* _TASK DIRECTIONS_
Every line that includes the word "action" needs to be copied from the listing.

————

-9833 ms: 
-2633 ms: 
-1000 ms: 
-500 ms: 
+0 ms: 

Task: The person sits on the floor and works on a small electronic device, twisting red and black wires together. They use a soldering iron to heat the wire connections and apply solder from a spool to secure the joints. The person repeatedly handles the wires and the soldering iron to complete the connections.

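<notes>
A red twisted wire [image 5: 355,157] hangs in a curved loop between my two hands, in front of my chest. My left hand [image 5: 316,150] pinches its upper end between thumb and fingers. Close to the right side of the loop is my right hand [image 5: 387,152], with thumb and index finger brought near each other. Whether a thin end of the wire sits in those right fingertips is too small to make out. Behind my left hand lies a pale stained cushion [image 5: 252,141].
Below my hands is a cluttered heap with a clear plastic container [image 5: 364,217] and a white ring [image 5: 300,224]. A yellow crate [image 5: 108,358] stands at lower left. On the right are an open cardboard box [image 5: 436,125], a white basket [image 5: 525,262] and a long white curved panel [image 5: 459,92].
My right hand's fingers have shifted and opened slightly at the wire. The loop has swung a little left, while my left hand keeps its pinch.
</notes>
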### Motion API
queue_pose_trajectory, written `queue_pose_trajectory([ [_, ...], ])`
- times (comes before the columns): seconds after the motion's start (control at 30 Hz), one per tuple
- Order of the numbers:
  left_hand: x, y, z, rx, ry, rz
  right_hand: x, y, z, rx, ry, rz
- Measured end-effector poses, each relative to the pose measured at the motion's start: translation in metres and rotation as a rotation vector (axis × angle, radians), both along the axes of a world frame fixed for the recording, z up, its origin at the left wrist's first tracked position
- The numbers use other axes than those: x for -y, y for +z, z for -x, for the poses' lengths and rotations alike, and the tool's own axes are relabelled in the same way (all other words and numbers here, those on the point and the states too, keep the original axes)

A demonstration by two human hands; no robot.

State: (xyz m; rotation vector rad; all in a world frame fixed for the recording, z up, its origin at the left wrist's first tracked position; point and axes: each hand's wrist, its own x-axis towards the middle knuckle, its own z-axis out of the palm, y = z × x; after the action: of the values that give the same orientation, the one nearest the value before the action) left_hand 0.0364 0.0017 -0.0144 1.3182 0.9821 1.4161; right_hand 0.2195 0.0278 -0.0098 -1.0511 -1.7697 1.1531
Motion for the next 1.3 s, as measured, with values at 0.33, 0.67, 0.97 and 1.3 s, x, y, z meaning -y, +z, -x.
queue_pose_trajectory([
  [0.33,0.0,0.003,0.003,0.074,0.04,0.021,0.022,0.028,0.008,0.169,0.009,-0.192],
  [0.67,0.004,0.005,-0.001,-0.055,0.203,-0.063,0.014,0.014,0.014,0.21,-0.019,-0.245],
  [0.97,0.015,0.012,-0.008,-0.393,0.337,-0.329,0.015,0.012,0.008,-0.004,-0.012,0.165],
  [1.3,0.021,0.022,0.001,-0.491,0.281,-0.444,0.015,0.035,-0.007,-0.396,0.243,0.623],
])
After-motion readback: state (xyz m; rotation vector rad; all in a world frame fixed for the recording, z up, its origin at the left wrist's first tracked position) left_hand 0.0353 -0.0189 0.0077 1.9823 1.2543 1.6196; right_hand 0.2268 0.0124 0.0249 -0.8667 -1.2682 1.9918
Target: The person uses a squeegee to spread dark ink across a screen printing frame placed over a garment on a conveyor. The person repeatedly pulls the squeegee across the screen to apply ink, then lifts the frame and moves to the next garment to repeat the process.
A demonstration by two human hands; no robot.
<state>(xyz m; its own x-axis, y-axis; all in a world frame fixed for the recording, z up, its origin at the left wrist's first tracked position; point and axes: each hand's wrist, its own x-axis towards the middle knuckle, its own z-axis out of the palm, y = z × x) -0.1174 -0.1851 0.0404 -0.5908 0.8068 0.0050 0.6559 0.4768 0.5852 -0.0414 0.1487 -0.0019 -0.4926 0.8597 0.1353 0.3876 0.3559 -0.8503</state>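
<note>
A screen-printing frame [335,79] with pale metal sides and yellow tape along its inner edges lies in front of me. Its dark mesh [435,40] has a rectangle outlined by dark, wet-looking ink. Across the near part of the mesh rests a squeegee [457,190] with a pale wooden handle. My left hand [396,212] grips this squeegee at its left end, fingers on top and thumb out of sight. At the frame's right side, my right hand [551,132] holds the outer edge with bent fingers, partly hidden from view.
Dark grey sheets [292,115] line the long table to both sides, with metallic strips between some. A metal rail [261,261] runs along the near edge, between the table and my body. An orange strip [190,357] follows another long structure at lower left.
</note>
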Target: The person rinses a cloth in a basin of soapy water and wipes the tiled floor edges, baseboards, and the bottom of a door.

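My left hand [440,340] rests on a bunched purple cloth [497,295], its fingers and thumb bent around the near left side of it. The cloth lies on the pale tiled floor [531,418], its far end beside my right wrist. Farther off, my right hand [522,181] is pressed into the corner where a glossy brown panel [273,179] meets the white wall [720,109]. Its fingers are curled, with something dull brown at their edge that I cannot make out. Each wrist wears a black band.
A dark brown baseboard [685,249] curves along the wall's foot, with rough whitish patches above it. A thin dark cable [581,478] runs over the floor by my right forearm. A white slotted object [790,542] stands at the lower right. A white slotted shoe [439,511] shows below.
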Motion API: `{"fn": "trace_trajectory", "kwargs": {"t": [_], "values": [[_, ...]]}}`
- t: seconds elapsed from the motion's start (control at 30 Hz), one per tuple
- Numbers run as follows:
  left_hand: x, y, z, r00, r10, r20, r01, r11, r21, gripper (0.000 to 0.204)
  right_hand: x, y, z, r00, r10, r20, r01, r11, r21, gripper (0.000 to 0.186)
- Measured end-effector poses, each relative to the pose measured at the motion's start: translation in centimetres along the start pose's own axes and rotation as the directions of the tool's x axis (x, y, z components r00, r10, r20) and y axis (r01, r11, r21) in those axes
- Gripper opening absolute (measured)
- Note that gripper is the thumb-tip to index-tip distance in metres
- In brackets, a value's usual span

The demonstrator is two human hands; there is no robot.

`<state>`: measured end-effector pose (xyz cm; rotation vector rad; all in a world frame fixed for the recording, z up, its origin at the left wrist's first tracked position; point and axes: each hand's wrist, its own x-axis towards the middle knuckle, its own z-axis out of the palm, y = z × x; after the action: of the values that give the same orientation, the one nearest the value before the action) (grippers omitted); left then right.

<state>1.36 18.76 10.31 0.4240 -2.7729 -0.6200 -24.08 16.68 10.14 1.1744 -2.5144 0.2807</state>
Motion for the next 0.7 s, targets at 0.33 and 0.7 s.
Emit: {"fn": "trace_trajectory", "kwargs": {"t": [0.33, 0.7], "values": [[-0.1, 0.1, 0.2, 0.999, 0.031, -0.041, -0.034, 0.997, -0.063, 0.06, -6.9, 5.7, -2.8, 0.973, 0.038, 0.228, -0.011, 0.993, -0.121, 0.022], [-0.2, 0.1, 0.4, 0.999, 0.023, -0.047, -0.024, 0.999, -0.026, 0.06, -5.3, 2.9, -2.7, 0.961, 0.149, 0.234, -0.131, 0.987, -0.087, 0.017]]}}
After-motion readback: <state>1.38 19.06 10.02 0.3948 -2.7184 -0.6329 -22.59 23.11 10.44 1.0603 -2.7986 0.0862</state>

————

* _SOLUTION FOR THIS TASK_
State: (xyz m; rotation vector rad; all in a world frame fixed for the recording, z up, its origin at the left wrist's first tracked position; point and axes: each hand's wrist, its own x-axis towards the middle knuckle, its own z-axis out of the palm, y = z × x; after the action: of the values that give the same orientation, the one nearest the value before the action) left_hand 0.0364 0.0017 -0.0144 1.3182 0.9821 1.4161; right_hand 0.2195 0.0278 -0.0098 -1.0511 -1.7697 1.1531
`<state>`: measured end-effector pose (xyz cm; rotation vector rad; all in a world frame fixed for the recording, z up, its origin at the left wrist's first tracked position; point and axes: each hand's wrist, its own x-axis towards the middle knuckle, its own z-axis out of the palm, y = z × x; after the action: of the values that give the same orientation, the one nearest the value before the action) (grippers omitted); left then right.

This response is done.